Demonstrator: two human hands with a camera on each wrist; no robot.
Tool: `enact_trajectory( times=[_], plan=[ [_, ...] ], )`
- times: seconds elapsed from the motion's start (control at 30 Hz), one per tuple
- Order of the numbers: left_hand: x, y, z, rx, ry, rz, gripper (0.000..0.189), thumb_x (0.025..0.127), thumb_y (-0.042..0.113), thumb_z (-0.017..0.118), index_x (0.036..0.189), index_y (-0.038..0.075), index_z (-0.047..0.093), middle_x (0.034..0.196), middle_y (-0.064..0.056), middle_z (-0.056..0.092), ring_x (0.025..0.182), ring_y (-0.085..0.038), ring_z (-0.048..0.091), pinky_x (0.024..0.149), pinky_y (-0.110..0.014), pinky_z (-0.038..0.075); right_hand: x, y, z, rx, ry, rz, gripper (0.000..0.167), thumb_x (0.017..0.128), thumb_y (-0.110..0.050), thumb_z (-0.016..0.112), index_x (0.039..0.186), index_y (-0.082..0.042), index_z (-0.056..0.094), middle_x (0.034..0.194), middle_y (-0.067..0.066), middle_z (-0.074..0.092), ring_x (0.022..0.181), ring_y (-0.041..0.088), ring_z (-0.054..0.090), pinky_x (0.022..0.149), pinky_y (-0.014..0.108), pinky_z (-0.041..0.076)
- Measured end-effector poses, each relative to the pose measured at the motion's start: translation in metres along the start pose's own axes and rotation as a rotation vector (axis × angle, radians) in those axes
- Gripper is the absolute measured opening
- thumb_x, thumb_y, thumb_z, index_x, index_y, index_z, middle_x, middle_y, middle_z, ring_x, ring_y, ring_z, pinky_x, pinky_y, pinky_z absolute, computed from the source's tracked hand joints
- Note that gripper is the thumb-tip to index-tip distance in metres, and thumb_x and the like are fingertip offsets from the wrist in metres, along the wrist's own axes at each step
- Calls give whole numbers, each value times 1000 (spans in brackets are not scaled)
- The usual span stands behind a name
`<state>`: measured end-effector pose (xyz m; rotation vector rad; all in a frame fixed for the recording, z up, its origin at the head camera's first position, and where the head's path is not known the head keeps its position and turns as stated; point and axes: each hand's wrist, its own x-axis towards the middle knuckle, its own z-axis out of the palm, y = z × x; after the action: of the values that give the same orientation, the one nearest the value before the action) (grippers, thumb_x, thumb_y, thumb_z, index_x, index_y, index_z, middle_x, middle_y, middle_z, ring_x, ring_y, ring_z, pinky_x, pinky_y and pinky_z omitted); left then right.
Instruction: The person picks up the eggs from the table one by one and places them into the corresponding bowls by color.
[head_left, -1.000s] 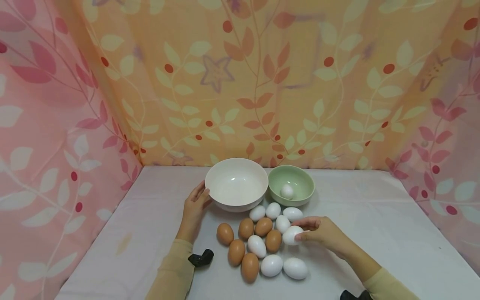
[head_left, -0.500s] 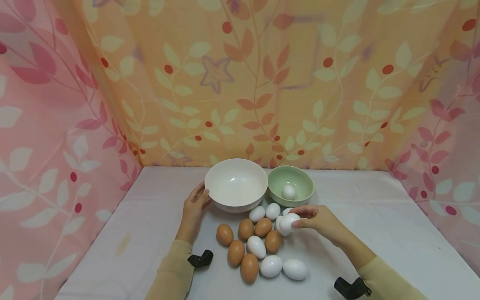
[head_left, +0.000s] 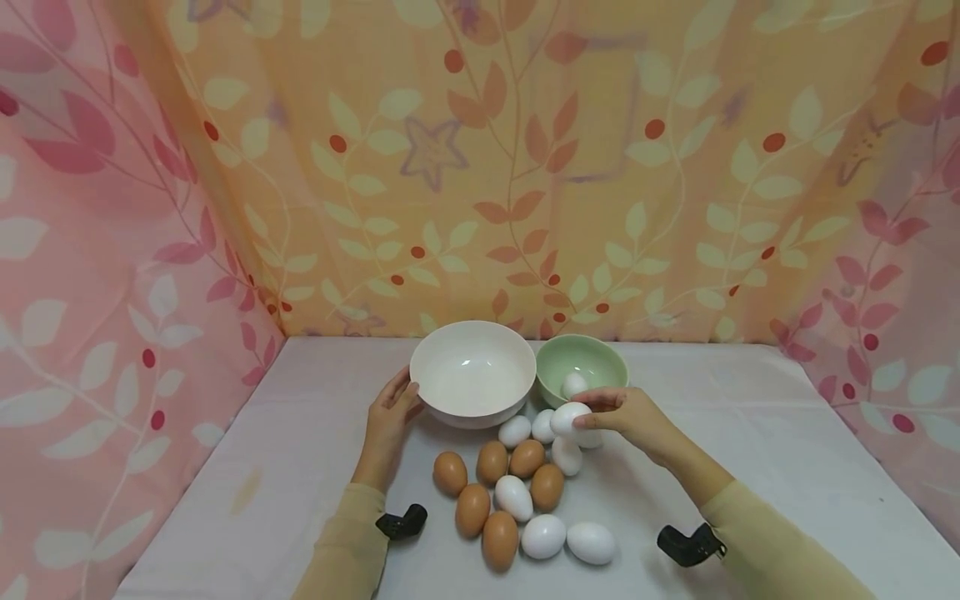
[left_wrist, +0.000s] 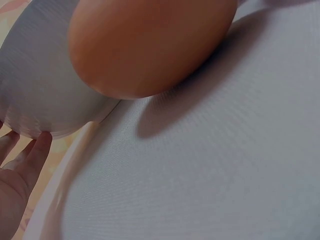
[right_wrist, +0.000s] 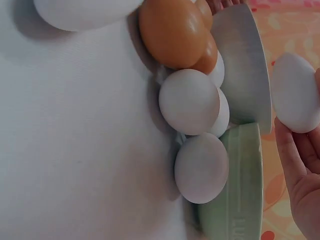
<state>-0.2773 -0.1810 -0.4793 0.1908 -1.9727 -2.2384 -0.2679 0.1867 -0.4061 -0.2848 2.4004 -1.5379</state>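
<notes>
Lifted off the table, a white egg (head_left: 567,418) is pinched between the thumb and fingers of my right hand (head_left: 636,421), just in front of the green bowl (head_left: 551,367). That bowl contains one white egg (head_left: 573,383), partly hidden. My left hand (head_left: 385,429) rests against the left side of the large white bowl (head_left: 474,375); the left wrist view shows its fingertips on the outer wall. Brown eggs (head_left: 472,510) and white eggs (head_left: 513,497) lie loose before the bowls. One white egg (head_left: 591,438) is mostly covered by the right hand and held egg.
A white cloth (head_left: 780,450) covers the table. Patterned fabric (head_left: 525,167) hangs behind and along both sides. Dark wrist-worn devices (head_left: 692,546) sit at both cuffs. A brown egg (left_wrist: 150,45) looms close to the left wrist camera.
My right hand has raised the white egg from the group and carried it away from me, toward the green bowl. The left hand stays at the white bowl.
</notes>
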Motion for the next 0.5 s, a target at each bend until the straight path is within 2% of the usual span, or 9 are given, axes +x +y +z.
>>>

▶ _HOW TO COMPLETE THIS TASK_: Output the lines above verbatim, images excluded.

▶ _COMPLETED TASK_:
Demonstrator: two human hands with a camera on each wrist; no robot.
Tool: `enact_trajectory( times=[_], plan=[ [_, ...] ], )`
- times: seconds elapsed from the motion's start (control at 30 Hz), one per tuple
- Order of the numbers: left_hand: x, y, z, rx, ry, rz, gripper (0.000..0.189), thumb_x (0.025..0.127), thumb_y (-0.042..0.113), thumb_z (-0.017..0.118), index_x (0.036..0.189), index_y (-0.038..0.075), index_z (-0.047..0.093), middle_x (0.034..0.196), middle_y (-0.064..0.056), middle_z (-0.056..0.092), ring_x (0.025..0.182), ring_y (-0.085..0.038), ring_z (-0.048..0.091), pinky_x (0.024..0.149), pinky_y (-0.110..0.014), pinky_z (-0.038..0.075); right_hand: x, y, z, rx, ry, rz, gripper (0.000..0.167), thumb_x (0.017..0.128), thumb_y (-0.110..0.050), thumb_z (-0.016..0.112), index_x (0.039..0.186), index_y (-0.082..0.042), index_z (-0.056..0.094), middle_x (0.034..0.194), middle_y (-0.067..0.066), middle_z (-0.074..0.092), ring_x (0.022..0.181), ring_y (-0.041..0.088), ring_z (-0.054..0.090), pinky_x (0.022..0.149), pinky_y (-0.014..0.108), pinky_z (-0.041..0.076)
- Measured end-effector poses, each relative to the pose measured at the motion's start: translation in metres along the start pose's own axes and rotation as a rotation vector (axis × angle, radians) in those axes
- Gripper is the absolute measured opening
- thumb_x, thumb_y, thumb_z, index_x, index_y, index_z, middle_x, middle_y, middle_z, ring_x, ring_y, ring_z, pinky_x, pinky_y, pinky_z absolute, computed from the source's tracked hand joints
- Note that gripper is the thumb-tip to index-tip distance in metres, and thumb_x and the like are fingertip offsets from the wrist in metres, along the wrist's own axes at each step
- Calls give whole numbers, each value times 1000 (spans in brackets are not scaled)
- The usual span stands behind a name
`<state>`: measured end-effector pose (xyz m; rotation vector rad; all in a frame fixed for the recording, z up, its origin at the head camera's first position, and where the head's path is not known the head keeps its position and turns as stated; point and axes: each hand's wrist, its own x-axis towards the middle knuckle, its own z-axis out of the palm, y = z × x; after the action: of the values that give the same orientation, the one nearest the value before the action) (grippers, thumb_x, thumb_y, thumb_z, index_x, index_y, index_z, middle_x, middle_y, middle_z, ring_x, ring_y, ring_z, pinky_x, pinky_y and pinky_z omitted); left then right.
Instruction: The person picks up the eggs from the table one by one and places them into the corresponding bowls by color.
[head_left, -1.000s] 
[head_left, -0.500s] 
[head_left, +0.000s] 
[left_wrist, +0.000s] 
[right_wrist, +0.000s] 
<state>-0.2773 -0.1810 -0.4793 0.1908 -1.9727 -2.2384 -0.2679 0.1867 -0.4061 -0.2848 2.4004 -1.5379</state>
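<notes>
Lifted off the table, a white egg (head_left: 567,418) is pinched between the thumb and fingers of my right hand (head_left: 636,421), just in front of the green bowl (head_left: 551,367). That bowl contains one white egg (head_left: 573,383), partly hidden. My left hand (head_left: 385,429) rests against the left side of the large white bowl (head_left: 474,375); the left wrist view shows its fingertips on the outer wall. Brown eggs (head_left: 472,510) and white eggs (head_left: 513,497) lie loose before the bowls. One white egg (head_left: 591,438) is mostly covered by the right hand and held egg.
A white cloth (head_left: 780,450) covers the table. Patterned fabric (head_left: 525,167) hangs behind and along both sides. Dark wrist-worn devices (head_left: 692,546) sit at both cuffs. A brown egg (left_wrist: 150,45) looms close to the left wrist camera.
My right hand has raised the white egg from the group and carried it away from me, toward the green bowl. The left hand stays at the white bowl.
</notes>
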Motion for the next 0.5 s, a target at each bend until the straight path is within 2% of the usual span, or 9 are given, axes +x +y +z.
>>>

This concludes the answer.